John Bell sharpened the EPR experiment in the 1960s by devising a way to check that the particles had all possible states until tested. The classical theory (or a common sense theory) would say that the two particles had definite states when created, it was just that we do not know what they are until we test one of them. Bell discovered "Bell's inequalities" which would hold in the classical case. If such an experiment could be carried out it would verify whether the particles only chose their state when tested but at the time Bell proposed his version the experiment was beyond existing experimental techniques. In the early 1980s Alain Aspect successfully carried out the experiment at Orsay in Paris. He showed that Bell's inequalities were violated and so the quantum interpretation held rather than the classical one. The implications are, however, that when one particle is tested and chooses a particular state, its partner must chose the complementary state at the same instant. This violates the basic principle of relativity that no information can be transmitted faster than the speed of light. The implications for "time" are still not fully understood.
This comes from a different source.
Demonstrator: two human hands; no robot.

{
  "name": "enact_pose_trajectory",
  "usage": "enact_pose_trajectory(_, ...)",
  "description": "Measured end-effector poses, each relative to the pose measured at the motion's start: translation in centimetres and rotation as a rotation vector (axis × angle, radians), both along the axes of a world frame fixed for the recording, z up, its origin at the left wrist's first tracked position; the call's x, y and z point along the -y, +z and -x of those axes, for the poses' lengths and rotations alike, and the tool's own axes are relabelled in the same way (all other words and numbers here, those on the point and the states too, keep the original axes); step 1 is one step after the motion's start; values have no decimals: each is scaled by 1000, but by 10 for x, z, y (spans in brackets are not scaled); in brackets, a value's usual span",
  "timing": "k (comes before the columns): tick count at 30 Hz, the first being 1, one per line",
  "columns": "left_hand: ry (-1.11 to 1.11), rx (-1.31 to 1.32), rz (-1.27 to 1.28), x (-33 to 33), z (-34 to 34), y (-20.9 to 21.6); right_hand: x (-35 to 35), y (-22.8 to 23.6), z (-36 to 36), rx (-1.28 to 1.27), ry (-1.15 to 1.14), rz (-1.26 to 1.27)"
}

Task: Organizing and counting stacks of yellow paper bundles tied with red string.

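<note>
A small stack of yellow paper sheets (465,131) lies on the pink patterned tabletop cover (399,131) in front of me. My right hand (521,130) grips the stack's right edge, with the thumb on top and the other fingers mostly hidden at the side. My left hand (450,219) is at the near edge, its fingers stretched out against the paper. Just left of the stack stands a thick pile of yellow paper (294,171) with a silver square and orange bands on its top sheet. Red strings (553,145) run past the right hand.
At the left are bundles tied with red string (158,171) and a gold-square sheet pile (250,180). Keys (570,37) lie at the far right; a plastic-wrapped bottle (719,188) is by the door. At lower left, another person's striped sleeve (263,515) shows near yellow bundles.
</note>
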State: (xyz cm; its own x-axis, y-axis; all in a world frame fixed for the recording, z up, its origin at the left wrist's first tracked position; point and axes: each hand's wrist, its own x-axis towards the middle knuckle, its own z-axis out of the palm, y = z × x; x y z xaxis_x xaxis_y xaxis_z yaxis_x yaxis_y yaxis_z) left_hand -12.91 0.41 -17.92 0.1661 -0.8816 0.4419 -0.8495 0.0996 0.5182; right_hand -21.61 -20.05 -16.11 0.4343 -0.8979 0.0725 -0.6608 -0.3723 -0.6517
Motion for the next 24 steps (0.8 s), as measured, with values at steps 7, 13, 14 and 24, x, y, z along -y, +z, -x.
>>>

An interpretation of quantum theory put forward by Hugh Everett in 1957 is the many worlds interpretation. In this the universe splits into two every time a quantum event is forced to choose between two states. What is the effect of this theory on time? In [3] Deutsch supports the many worlds interpretation and argues against the idea that time is flowing from past to present to future. His argument against this is that to measure how the present moves forward one would need a second "time" against which to measure the progress our standard time. Again to measure this second time's flow one would need a third time and so on. Deutsch presents a universe consisting of snapshots, rather than a continuous progression with the flowing of time.

Other ideas consider that instead of space-time being four dimensional, there are many more dimensions. Such theories attempt to unify all the theories of physics under a single mathematical framework. In such high dimensional spaces time travel seems a possibility but we will not look at this possibility in this essay. It is, however, reasonable to ask if there is more than one time dimension. What would it mean if we lived in a universe where time was two dimensional?

Hawking has presented some ideas concerning imaginary time; see for example [7] and [4]. He writes in [7] about a model for time/size of universe as a sphere:-
... with the distance from the North Pole representing imaginary time and the size of the circle of constant distance from the North Pole representing the spatial size of the universe. The universe starts at the North Pole as a single point. As one moves south, the circles of latitude at constant distance from the North Pole get bigger, corresponding to the universe expanding with imaginary time. ... Even though the universe would have zero size at the North and South Poles, these points would not be singularities. ... The laws of science will hold at them ... The history in real time, however, will look very different...
After describing the real time appearance as beginning in a singularity he then wonders which is the "real" time:-
This might suggest that the so-called imaginary time is really the real time, and that what we call real time is just a figment of our imaginations. In real time, the universe has a beginning and an end in singularities that form a boundary to space-time and at which the laws of science break down. But in imaginary time, there are no singularities or boundaries. so maybe what we call imaginary time is more basic, and what we call real time is just an idea we invent to help us describe what we think the universe is really like.
Penrose, in [6], takes a different approach but reaches similar conclusions about our perception of time:-
The temporal ordering that we 'appear' to perceive is, I am claiming, something that we impose upon our perceptions in order to make sense of them in relation to the uniform forward time-progression of an external physical reality.
Time is a fascinating topic and new ideas are continually being put forward. It is still perhaps the most mysterious property of the universe.